Net Sales-Fueling Systems Fueling Systems sales were $56.0 million in the second quarter 2020, a decrease of $22.0 million or about 28 percent versus the second quarter 2019 sales of $78.0 million. Fueling Systems sales decreased by $0.6 million or about 1 percent in the quarter due to foreign currency translation. Fueling Systems organic sales decreased about 27 percent compared to the second quarter of 2019.

Fueling Systems sales in the U.S. and Canada decreased by 22 percent compared to the second quarter 2019. The decrease was in all product lines and due to declining demand for new filling stations. Outside the U.S. and Canada, Fueling Systems revenues declined by 35 percent, driven by lower sales in Asia Pacific, primarily China.

Net Sales-Distribution Distribution sales were $92.1 million in the second quarter 2020, versus second quarter 2019 sales of $87.1 million.
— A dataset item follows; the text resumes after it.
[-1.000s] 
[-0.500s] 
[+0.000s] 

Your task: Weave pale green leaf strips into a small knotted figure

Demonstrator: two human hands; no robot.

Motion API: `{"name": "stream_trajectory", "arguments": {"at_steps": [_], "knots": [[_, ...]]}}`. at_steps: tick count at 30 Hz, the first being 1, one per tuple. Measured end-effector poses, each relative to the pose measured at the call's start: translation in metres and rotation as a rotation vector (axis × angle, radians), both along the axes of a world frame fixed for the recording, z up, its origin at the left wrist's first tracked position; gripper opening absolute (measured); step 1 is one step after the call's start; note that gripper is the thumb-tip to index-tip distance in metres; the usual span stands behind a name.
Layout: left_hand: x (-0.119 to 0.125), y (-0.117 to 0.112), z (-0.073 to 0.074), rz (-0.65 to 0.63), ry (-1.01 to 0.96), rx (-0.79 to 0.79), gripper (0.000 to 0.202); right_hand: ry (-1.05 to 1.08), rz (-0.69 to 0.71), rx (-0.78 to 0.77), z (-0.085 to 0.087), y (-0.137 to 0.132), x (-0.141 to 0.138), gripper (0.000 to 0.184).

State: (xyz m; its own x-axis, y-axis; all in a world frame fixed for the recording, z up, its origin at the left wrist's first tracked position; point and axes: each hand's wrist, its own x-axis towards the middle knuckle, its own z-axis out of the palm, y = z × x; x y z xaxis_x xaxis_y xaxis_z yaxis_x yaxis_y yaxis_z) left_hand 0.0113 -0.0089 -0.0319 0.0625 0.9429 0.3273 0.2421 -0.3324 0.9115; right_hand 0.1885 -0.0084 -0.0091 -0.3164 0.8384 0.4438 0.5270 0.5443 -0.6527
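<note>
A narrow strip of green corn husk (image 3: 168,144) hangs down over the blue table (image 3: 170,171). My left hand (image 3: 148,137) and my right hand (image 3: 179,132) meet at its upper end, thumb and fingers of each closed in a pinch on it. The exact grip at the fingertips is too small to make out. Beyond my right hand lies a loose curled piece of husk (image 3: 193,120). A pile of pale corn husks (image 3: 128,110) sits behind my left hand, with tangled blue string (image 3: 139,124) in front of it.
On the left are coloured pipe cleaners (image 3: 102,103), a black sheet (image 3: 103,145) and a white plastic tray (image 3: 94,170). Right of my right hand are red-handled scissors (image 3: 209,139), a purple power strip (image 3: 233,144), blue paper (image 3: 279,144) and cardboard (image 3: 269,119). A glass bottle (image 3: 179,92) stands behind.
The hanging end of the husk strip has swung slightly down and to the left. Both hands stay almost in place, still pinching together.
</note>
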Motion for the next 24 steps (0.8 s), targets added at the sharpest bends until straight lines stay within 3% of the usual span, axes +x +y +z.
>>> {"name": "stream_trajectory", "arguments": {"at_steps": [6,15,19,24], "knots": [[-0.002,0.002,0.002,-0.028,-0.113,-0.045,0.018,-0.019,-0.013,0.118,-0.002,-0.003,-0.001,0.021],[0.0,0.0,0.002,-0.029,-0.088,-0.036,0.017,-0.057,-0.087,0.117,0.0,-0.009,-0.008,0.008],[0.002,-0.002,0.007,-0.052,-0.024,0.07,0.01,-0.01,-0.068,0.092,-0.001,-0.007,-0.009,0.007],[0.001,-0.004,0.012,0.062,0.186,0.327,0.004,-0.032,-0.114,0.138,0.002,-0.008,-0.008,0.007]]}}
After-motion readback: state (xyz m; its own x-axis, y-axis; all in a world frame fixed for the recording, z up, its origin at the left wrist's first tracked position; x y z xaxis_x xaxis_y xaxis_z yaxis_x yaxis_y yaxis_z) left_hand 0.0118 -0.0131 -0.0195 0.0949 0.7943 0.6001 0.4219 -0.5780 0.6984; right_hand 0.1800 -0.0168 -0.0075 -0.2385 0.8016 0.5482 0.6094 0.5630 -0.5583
The Distribution segment organic sales increased 6 percent compared to the second quarter of 2019. More favorable weather conditions versus the second quarter last year contributed to the revenue growth.

Cost of Sales Cost of sales as a percent of net sales for the second quarter of 2020 was 65.3 percent and 66.3 percent for the second quarter of 2019. Correspondingly, the gross profit margin was 34.7 percent and 33.7 percent for the second quarters of 2020 and 2019, respectively. The Company's consolidated gross profit was $107.1 million for the second quarter of 2020, down $12.6 million from the gross profit of $119.7 million in the second quarter of 2019. The gross profit decrease was due to lower sales. In the second quarter, the gross profit margin percentage improvement was primarily due to better selling price realization and improved product sales mix.

Selling, General, and Administrative ("SG&A") Selling, general, and administrative (SG&A) expenses were $72.3 million in the second quarter of 2020 compared to $75.8 million in the second quarter of 2019. SG&A expenses were lower versus the prior year due to companywide efforts to lower spending in response to the impacts of the Global Pandemic and in part because of foreign currency translation.

Restructuring Expenses Restructuring expenses for the second quarter of 2020 were $0.9 million and related to continued miscellaneous manufacturing and distribution realignment activities in the Water segment. Restructuring expenses for the second quarter of 2019 were $0.2 million and related to branch consolidations and other asset rationalizations in the Headwater distribution segment.

Operating Income Operating income was $33.9 million in the second quarter of 2020, down $9.8 million or about 22 percent from $43.7 million in the second quarter of 2019.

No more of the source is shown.